Le lendemain 16, l’ennemi révélait sa présence pour la première fois. Tout au début de la nuit, la compagnie cycliste de la 16e brigade, établie en grand’garde près de la forêt, sous les ordres du capitaine Demart, était assaillie par une auto-mitrailleuse allemande, en reconnaissance, que le crépitement de la fusillade fit aussitôt déguerpir.

Cette petite alerte à peine passée, le 2e chasseurs se repliait vers l’Yperlée, avec mission d’y établir une tête de pont dans la région de Luyghem. Deux jours durant, les hommes travaillèrent ferme à creuser des tranchées, qu’ils n’auront du reste pas à défendre eux-mêmes. Car, le dimanche 18, la situation générale ayant permis de rappeler la 5e division en réserve vers le nord, le 2e chasseurs quittait Reninghe, où il avait cantonné, pour se diriger vers Oostkerke,  par Lampernisse et Loo.

Nos hommes n’avaient pas vu grand’chose de l’ennemi jusqu’alors. Ce jour-là, ils eurent soudain l’intuition de l’orage menaçant. Depuis le matin, en effet, le canon tonnait violemment au nord de Dixmude.
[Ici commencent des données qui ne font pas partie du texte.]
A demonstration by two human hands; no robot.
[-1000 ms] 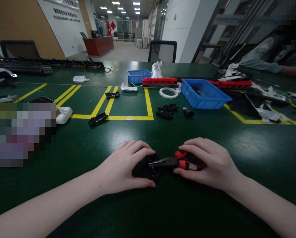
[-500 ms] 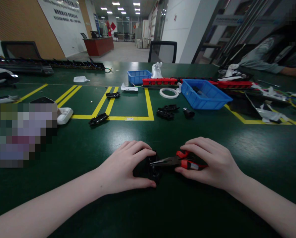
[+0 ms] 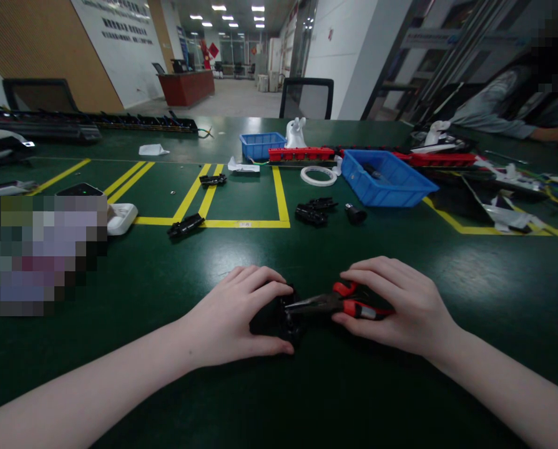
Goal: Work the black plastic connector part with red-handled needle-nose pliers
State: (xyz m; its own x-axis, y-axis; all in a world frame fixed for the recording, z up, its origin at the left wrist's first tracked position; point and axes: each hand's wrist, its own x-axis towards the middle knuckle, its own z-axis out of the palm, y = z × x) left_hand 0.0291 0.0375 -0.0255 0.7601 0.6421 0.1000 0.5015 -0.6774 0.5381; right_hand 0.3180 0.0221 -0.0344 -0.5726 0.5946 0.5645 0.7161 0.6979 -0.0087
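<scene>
Between finger and thumb of the left hand [image 3: 244, 315] is held 1 black part [image 3: 292, 325], at which the right hand [image 3: 403, 305] holds the pliers [image 3: 319, 304], so work looks unfinished, while beyond both hands lie 4 black pieces [image 3: 186, 226], progress unclear.

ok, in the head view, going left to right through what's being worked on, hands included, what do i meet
left hand → black part between its fingers and thumb → red-handled pliers → right hand
</scene>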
Keyem était attaqué et rageusement défendu. La vraie bataille de l’Yser s’engageait.

La lutte avait revêtu de suite un caractère de grande violence. Bien que Keyem, d’abord enlevé par les Allemands, leur eût été repris, il fallait redouter un retour offensif contre les défenseurs très éprouvés.

Aussi, de bon matin, le 19 octobre, le 2e chasseurs était-il dirigé vers la région de Stuyvekenskerke pour y fournir son appui éventuel à la 4e division. Mais une autre mission l’amena bientôt à se rassembler, aux environs de Caeskerke, afin de participer avec sa propre division — la 5e — à une opération hardie qui, mieux que des renforts, devait soulager les frères d’armes aux prises avec des difficultés croissantes. Cette opération consistait à sortir de Dixmude pour tomber, de concert avec les fusiliers marins, dans le flanc de l’ennemi qui progressait dans la région de Keyem et de Beerst.
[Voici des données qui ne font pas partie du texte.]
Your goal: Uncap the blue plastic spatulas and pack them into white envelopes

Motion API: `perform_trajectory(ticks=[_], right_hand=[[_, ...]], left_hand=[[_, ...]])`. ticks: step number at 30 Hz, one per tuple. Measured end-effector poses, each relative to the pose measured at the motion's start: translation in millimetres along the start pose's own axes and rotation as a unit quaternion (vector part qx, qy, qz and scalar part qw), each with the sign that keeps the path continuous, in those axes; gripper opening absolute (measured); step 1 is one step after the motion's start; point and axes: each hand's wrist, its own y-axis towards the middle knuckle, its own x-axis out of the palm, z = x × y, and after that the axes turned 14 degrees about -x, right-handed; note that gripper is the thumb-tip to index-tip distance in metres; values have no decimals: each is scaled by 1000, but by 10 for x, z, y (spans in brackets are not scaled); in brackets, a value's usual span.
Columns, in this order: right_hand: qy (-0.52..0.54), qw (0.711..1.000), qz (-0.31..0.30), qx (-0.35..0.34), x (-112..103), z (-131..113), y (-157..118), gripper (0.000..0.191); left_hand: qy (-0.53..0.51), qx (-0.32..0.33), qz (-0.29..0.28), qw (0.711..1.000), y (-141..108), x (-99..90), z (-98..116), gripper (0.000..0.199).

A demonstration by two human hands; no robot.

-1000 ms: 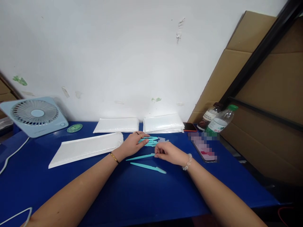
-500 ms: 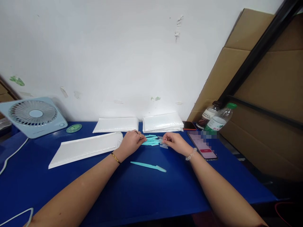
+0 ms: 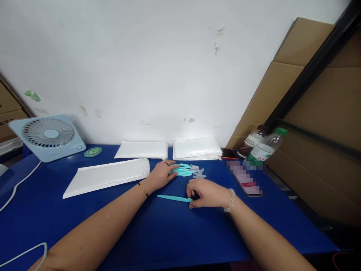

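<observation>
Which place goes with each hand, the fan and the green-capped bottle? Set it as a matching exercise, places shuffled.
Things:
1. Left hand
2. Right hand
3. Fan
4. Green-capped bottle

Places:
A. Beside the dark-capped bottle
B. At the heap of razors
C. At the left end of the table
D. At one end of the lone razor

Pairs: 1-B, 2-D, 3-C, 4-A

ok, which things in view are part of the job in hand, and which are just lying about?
Apparently in the job:
- lone turquoise tool, at the right hand
- turquoise tool pile, at the left hand
- possibly the white packets, untouched

Probably just lying about:
- fan
- green disc
- two phones
- two bottles
</observation>
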Motion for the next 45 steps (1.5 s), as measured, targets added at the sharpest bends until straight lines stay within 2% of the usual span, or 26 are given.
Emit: perform_trajectory(ticks=[2,4,5,9,11,14,18,22,25,29,32,37,45], right_hand=[[-15,1000,-9,-1,41,3,24,12],[-22,999,16,20,41,32,33,7],[-25,998,41,35,28,50,33,7],[-26,986,149,66,-55,120,11,9],[-4,983,172,68,-93,173,-14,12],[41,975,203,84,-159,302,-85,18],[101,936,312,129,-278,509,-214,26],[201,898,380,93,-324,612,-259,34],[261,875,399,85,-289,615,-216,31],[326,842,415,115,-230,609,-144,34],[355,832,411,116,-201,620,-117,35],[336,836,422,100,-162,618,-96,34],[250,873,412,78,-105,534,-33,33]], left_hand=[[-14,-26,22,999,-24,-51,61,44],[-35,-41,44,998,-53,-127,147,43],[-49,-34,37,998,-67,-169,194,42],[-63,29,-82,994,-111,-288,353,39],[-39,30,-95,994,-121,-304,387,39],[-43,7,-79,996,-116,-301,369,39],[-140,-55,-68,986,-88,-261,276,45],[-203,-86,-57,974,-68,-182,233,45],[-216,-91,-51,971,-67,-141,246,39],[-232,-91,-54,967,-81,-124,271,36],[-233,-86,-58,967,-93,-130,290,35],[-221,-84,-66,969,-98,-157,321,34],[-213,-63,-68,973,-92,-151,320,30]])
Prenant la tête de la 5e division, les 17e et 1e brigades mixtes dépassèrent le 2e chasseurs qui se mit en route à son tour, vers 3 heures de l’après-midi, franchit le pont de l’Yser et, par Dixmude déjà bombardée, se porta jusqu’à Eessen, durant que se dessinait l’attaque des fusiliers marins, du 3e chasseurs et du 1r de ligne.

On sait que les débuts heureux du mouvement désemparèrent l’ennemi. Mais on se souvient aussi que l’arrivée à Roulers de forces allemandes considérables obligea les fusiliers français et les troupes de notre 5e division à regagner la rive gauche de l’Yser, sous la protection de la brigade Meiser (11e et 12e de ligne) qui avait occupé la tête de pont de Dixmude. Ce repli forcé ramena nos chasseurs à Lampernisse vers minuit. L’après-midi, leurs yeux s’étaient réjouis au spectacle des goumiers pittoresques, montés sur leurs petits chevaux nerveux et drapés dans leurs uniformes aux couleurs chatoyantes. Leur retour, dans la nuit pluvieuse et lugubre, s’éclaira des sinistres lueurs des incendies qui dévoraient Vladsloo.

Le lendemain, 20 octobre, le 2e chasseurs vint réoccuper, en réserve, sa position de rassemblement près de la gare d’Oostkerke. De Dixmude arrivait un bruit de bataille, dont l’intensité s’amplifia pendant l’après-midi. Le corps d’armée allemand, venu de Roulers, commençait les attaques qu’avec un acharnement inouï il allait poursuivre, une semaine durant, contre la tête de pont.

Celle-ci était défendue à ce moment, sur la rive est de l’Yser, par les 11e et 12e de ligne, sur la rive ouest par la brigade Ronarc’h. La protégeant au sud contre tout enveloppement, le 4e chasseurs tenait la rivière canalisée, dans la région de St-Jacques-Cappelle. On lui adjoignit, le 20 octobre, à 14 heures, le 1r bataillon du 2e chasseurs, sous les ordres du vaillant major Delbauve.